AI Deal Watch 4.27.23
AI for health emergency detection, measuring staff morale, and investing in private credit.
Regular updates on the latest VC-backed AI startups. Follow along to stay informed!
OSO-AI, a France-based developer of AI sound recognition tools, raised $10M in Series A funding. The round was led by Innovacom, Novinvest Partners, and Breizh Up, with participation from Cemag Invest Partners.
Problem to be Solved
Some people in retirement homes or hospitals find it difficult to call caregivers, especially if they have fallen or are experiencing a health emergency. OSO-AI has developed a device and sound recognition algorithms that can detect critical situations of vulnerable patients and relieve the workload of healthcare workers.
How They Use AI
The core technology of OSO-AI’s business is their algorithm that has been “trained on several million samples that can identify over 150 sounds like falls, shocks, snoring, vomiting, and words”. No details have been released on their model architecture. Maybe transformer based? For reference, the transformer architecture is the same architecture used to create ChatGPT. Transformers accept a set of inputs (e.g. audio samples) and learn to generate the desired output (e.g. classify the type of sound).
Business Model
The company sells its solution as a service - “a simple all-inclusive offer with no installation costs and no commitment”. OSO-AI’s devices have so far been deployed in around 20 institutions in France and in private homes as part of experiments with key players in remote assistance.

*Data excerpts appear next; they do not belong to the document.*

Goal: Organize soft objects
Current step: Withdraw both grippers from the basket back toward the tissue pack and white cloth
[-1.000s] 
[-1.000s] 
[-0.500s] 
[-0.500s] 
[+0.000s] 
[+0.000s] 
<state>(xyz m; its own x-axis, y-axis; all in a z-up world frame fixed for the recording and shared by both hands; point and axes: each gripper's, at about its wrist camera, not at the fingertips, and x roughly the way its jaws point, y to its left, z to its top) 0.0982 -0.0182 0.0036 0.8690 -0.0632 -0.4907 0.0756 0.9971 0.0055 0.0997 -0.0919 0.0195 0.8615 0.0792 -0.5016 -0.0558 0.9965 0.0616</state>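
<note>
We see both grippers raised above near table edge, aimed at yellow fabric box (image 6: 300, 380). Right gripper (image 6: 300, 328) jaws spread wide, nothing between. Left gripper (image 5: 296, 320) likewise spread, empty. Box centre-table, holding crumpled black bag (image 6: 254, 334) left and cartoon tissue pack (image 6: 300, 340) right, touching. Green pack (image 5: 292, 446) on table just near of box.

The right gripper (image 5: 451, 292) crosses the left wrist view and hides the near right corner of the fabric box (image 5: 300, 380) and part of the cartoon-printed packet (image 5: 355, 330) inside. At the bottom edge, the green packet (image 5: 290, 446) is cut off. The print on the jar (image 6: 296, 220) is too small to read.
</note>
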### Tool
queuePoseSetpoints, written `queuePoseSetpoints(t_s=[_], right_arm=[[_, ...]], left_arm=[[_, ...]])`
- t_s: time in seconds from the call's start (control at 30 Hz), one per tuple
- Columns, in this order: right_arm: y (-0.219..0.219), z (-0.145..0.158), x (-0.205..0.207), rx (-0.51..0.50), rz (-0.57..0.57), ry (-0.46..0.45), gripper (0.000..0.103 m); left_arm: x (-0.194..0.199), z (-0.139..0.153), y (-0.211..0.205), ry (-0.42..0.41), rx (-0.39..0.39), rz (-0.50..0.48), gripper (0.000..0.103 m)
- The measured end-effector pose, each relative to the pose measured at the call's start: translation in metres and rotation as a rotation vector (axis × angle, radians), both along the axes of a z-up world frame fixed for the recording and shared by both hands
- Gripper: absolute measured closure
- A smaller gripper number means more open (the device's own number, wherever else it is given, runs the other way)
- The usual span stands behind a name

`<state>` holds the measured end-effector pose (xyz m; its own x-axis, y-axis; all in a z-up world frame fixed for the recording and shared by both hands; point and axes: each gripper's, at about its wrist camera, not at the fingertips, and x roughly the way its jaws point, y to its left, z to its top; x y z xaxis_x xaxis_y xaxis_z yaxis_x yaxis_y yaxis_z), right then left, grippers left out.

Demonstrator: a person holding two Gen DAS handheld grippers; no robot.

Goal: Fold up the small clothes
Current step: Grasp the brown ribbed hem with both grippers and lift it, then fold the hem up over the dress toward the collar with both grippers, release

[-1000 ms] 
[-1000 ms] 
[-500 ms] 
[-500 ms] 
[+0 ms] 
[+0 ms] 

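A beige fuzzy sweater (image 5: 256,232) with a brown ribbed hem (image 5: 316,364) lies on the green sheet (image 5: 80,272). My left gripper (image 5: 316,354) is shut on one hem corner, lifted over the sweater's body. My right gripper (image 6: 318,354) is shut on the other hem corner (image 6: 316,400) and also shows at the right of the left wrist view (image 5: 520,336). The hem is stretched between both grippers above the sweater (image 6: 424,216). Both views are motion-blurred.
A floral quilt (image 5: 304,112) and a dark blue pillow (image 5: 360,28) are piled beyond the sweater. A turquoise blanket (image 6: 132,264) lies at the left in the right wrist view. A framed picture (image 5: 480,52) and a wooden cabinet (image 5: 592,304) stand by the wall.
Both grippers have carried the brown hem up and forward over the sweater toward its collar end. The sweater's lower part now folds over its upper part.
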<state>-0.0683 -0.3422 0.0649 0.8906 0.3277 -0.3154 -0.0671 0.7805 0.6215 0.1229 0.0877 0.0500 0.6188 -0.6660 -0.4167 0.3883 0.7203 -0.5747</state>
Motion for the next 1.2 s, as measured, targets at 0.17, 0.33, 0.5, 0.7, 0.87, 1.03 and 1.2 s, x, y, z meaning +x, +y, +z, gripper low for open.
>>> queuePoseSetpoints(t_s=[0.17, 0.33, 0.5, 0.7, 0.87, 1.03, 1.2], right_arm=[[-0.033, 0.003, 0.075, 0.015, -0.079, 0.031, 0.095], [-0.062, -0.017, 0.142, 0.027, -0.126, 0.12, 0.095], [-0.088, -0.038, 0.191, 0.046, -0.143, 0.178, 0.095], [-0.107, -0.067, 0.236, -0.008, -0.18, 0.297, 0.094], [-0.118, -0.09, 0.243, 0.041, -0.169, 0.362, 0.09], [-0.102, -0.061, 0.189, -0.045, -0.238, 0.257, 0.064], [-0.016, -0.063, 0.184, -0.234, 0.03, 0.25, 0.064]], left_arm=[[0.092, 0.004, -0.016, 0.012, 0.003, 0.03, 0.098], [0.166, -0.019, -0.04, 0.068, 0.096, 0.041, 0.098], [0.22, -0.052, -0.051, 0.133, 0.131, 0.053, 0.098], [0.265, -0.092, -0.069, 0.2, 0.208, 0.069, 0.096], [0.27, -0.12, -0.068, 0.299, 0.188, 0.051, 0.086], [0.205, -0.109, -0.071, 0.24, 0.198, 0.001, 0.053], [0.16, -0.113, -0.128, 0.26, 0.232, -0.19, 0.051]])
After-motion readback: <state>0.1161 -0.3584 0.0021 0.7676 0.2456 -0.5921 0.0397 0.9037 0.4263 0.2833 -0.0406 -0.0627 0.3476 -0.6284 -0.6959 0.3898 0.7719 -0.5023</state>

Loopin, an England-based virtual coach for workplace morale monitoring, raised $1.9M in Seed Round funding. The round was led by undisclosed angel investors.
Problem to be Solved
Employers struggle to retain great talent and adopt high-performance practices because they don’t have good insight into how their teams are feeling. Loopin aims to solve this with a combination of AI software implementation, data-led consulting, and expert performance coaching.
How They Use AI
Loopin uses a combination of burnout prediction and OpenAI’s GPT models to provide morale monitoring and coaching. Most likely, they rely on a few indicators of burnout (e.g. sentiment in slack channels) and use OpenAI’s GPT models (probably ChatGPT) to generate a respective coaching message for the managers or individuals.
Business Model
Classic SaaS. The company reports an average cost of $11 per user per month.
Martini.ai, a California-based AI-powered provider of private credit risk solutions, raised $6M in Seed Round funding. The round was led by Neotribe with participation from Rocketship.vc.
Problem to be Solved
Credit liquidity providers are not optimally matched to companies that are great credit risks because risk profiles are difficult to model and the market is relatively illiquid. Martini.ai uses machine learning and quantitative techniques to model the pricing of illiquid assets (specifically, corporate bonds and credit spreads), which helps lenders unlock cheaper credit.
How They Use AI
Martini mentions that they use knowledge graphs and deep learning models. Deep learning models are artificial neural networks that have been trained to perform tasks, e.g. ChatGPT or AlphaGo. Judging by the resume of their CTO, they probably have some pretty sophisticated stuff going on under the hood.
Business Model
The company makes money by charging corporate lenders and companies fees for access to its platform, but pricing details are unclear.